Fazer rir é uma tarefa mais fácil no lado novelão do longa, ironicamente. A construção simplista das personagens beira a autoparódia, o que pareceria proposital não fosse o ar de pregação e a trilha dramática que tentam dar um ar edificante a tudo. Os diálogos, então são constrangedores. A.J. (Courtney Burrell), o filho mais velho do morto, trai a esposa com a cunhada e diz “meu pai acabou de morrer” para explicar todas suas atitudes questionáveis. Já as mulheres mal tem o que fazer além de chorar por seus homens ou serem suas amantes.
A falta de agência feminina na trama acaba por contradizer a mensagem principal que se quer construir ao fim do dramalhão: um comentário sobre a masculinidade tóxica, de homens que maltratam ou objetificam suas mulheres, que pulam a cerca de forma inconsequente. Triste constatar que, não bastasse o mau trato que recebe durante o filme todo, Carol (Kj Smith), a esposa de A.J., escolhe largá-lo apenas após descobrir o adultério e, ainda por cima, ter a situação explicada de forma didática e extensa a ela – a mesma mulher deve ter uma dezena de falas no filme todo.

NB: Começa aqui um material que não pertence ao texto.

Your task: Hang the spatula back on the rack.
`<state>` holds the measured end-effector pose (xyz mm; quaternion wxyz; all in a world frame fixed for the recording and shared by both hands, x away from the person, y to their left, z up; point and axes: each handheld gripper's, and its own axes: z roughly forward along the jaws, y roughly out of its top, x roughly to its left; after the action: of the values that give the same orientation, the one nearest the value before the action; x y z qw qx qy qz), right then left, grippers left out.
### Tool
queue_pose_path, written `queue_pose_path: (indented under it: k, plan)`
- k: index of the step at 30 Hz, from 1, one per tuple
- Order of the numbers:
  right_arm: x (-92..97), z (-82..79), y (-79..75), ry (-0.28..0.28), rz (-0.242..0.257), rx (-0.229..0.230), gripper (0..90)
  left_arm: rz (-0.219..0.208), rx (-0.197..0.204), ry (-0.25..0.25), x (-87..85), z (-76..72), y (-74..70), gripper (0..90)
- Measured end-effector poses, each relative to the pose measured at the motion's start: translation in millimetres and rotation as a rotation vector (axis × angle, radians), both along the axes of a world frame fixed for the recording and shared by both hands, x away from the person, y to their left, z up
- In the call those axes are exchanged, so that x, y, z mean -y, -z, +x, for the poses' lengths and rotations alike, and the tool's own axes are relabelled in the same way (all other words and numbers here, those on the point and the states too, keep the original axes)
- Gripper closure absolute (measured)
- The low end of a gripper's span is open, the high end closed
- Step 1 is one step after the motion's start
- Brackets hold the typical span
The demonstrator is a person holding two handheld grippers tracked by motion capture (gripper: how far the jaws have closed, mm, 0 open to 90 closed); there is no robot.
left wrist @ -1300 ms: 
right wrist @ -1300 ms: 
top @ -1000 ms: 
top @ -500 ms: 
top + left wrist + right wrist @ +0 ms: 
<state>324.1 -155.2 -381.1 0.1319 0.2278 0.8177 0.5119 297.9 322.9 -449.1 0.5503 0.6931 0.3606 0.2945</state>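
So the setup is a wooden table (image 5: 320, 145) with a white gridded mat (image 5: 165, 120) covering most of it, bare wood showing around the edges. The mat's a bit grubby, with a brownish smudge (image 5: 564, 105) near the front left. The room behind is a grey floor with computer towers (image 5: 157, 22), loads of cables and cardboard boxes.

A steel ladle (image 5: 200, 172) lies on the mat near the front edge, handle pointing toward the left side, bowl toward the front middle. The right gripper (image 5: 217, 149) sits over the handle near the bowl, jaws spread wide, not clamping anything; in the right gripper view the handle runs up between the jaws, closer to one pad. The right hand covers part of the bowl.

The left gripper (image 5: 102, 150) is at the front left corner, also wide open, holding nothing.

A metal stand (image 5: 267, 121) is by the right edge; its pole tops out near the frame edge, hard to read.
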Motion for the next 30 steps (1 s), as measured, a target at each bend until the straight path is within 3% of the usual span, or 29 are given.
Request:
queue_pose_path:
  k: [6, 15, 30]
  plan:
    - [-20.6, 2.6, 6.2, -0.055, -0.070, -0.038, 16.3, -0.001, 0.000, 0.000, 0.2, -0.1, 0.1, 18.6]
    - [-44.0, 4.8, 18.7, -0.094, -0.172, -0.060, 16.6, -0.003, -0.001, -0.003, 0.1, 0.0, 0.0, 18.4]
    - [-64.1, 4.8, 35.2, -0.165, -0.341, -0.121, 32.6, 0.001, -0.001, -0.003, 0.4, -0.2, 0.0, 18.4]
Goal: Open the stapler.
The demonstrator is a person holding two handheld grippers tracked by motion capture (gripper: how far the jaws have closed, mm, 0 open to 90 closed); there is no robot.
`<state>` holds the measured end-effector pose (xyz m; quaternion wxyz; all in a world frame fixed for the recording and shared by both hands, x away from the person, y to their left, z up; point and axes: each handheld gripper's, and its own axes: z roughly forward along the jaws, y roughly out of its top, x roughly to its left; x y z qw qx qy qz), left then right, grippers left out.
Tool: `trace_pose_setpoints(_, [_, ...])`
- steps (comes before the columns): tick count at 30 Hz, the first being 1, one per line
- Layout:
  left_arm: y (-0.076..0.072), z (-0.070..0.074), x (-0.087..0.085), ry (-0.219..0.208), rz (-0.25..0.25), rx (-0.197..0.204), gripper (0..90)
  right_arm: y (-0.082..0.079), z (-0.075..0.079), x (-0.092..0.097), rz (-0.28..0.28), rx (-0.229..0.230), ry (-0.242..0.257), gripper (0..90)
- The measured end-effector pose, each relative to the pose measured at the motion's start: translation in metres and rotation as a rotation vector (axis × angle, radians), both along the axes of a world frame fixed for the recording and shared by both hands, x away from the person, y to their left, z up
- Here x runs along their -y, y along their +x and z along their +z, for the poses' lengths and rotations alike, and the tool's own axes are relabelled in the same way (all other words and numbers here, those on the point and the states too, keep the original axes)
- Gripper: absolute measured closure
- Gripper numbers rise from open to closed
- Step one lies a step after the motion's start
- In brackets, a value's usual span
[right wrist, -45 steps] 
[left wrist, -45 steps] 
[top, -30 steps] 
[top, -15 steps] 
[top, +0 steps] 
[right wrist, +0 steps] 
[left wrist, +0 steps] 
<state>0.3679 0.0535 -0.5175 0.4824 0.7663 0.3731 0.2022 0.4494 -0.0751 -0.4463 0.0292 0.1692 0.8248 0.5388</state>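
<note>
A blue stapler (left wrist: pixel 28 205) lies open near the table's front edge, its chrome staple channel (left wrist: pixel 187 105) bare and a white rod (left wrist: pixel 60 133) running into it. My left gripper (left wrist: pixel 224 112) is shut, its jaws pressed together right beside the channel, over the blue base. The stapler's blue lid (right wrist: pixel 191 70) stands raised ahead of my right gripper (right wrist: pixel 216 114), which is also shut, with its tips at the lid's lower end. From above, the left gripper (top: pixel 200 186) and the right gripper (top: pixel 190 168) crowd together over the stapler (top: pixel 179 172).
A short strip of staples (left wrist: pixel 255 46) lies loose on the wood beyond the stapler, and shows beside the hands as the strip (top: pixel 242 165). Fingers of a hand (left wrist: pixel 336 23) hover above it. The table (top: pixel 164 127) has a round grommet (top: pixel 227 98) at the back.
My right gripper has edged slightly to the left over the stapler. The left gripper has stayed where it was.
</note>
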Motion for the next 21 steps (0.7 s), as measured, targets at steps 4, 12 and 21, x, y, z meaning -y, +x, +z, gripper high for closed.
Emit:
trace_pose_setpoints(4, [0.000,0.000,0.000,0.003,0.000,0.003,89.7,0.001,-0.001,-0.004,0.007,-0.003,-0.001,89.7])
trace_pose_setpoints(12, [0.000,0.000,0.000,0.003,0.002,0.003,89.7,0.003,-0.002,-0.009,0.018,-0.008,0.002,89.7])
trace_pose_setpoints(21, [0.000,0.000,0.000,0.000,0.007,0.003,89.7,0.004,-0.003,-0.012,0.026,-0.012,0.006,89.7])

Quanto à incapacidade de mesclar a comédia e o drama, é curioso constatar como as duas partes necessitam ter seus respectivos “grand finales” em momentos diferentes por conta do desencaixe. A contraparte cômica tem seu “ponto alto” durante o funeral do título, uma longa colagem de piadas (?) ruins, enquanto a metade dramática culmina em um conflito na sala de estar que remete, talvez para o prazer do espectador cinéfilo, ao clímax do infame The Room, atingindo um nível amadorístico de dramaturgia e provocando boas risadas.
Seguro dizer, então, que neste Um Funeral em Família a comédia é a defunta e que seu drama é mais proveitoso se apreciado como comédia involuntária. Apesar da mínima intenção de transmitir uma mensagem moral, o filme de Tyler Perry carece urgentemente de direção e graça, falhando em preencher seus mais de 100 minutos com material que renderia, no máximo, um episódio de TV. Encerrar o longa com uma colagem de erros de gravação, por fim, é de coçar a cabeça: tudo aquilo que veio antes era o que estava valendo?